::: Records for the task :::

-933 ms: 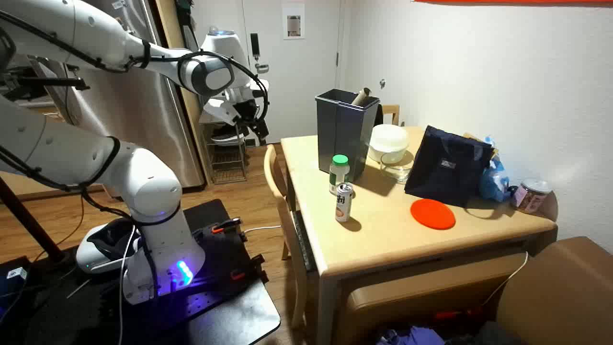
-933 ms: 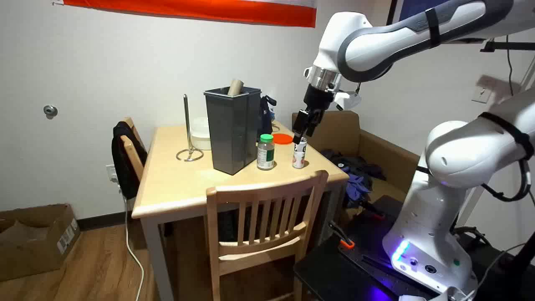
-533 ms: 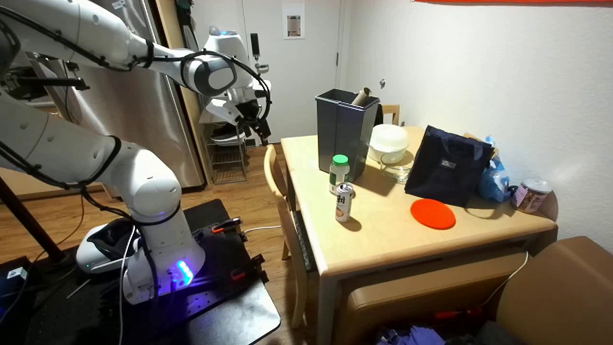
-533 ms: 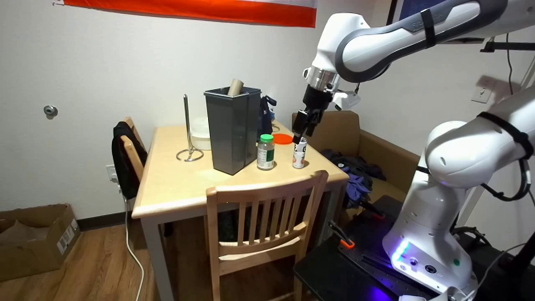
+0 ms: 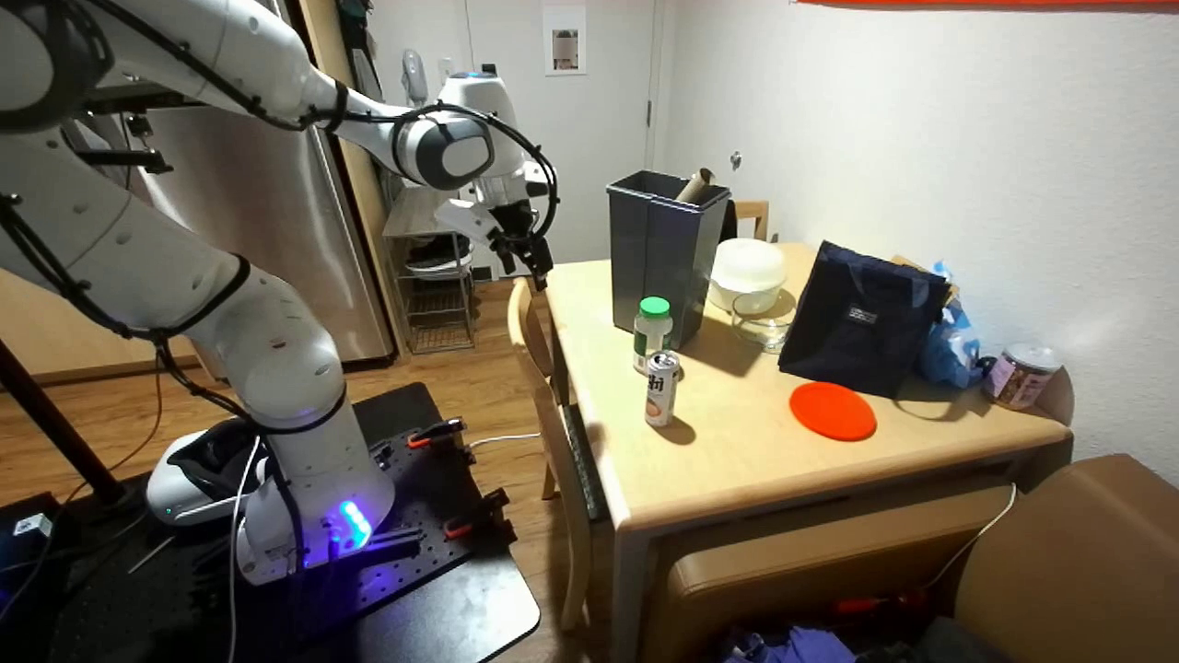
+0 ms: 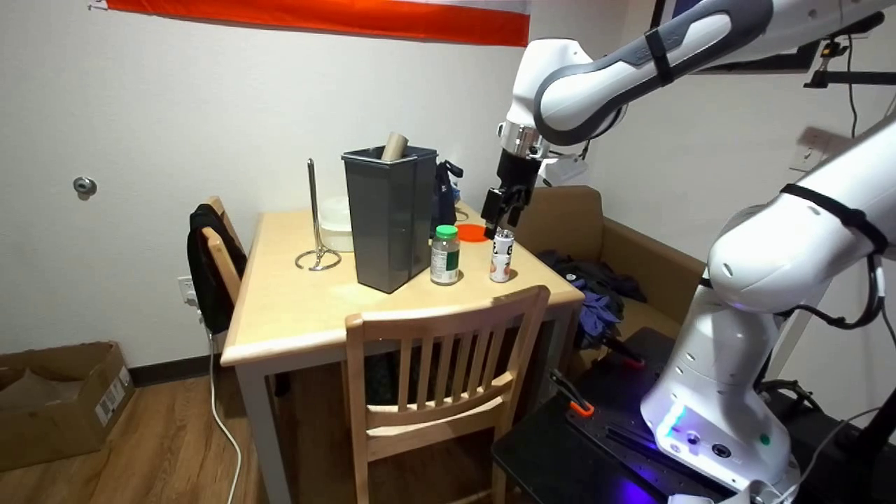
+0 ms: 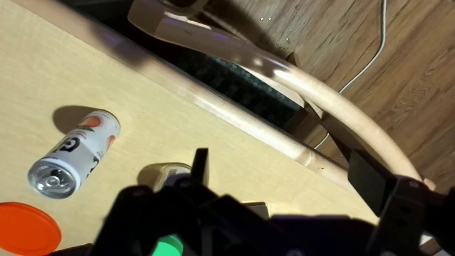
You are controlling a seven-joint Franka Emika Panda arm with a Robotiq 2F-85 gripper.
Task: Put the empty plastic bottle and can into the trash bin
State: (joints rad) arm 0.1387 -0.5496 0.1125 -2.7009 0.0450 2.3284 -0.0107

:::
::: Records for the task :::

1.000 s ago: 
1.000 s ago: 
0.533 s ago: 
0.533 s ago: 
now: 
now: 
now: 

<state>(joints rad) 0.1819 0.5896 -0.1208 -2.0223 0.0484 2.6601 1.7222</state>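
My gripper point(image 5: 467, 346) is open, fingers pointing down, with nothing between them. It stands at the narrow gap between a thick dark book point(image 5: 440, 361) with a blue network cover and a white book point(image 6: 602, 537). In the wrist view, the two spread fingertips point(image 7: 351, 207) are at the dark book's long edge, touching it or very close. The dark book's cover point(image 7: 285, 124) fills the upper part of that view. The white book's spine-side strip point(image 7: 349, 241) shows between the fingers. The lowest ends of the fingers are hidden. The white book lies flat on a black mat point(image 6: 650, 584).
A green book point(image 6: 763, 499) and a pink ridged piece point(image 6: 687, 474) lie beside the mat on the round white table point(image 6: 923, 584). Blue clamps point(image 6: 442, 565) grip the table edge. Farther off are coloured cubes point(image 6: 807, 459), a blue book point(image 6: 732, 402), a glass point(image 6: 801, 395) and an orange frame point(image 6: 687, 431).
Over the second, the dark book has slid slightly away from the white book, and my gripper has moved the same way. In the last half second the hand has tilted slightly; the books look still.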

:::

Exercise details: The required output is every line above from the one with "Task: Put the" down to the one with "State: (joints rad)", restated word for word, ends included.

Task output:
Task: Put the empty plastic bottle and can into the trash bin
State: (joints rad) arm 0.1387 -0.5496 0.1125 -2.7009 0.0450 2.3284 -0.0107

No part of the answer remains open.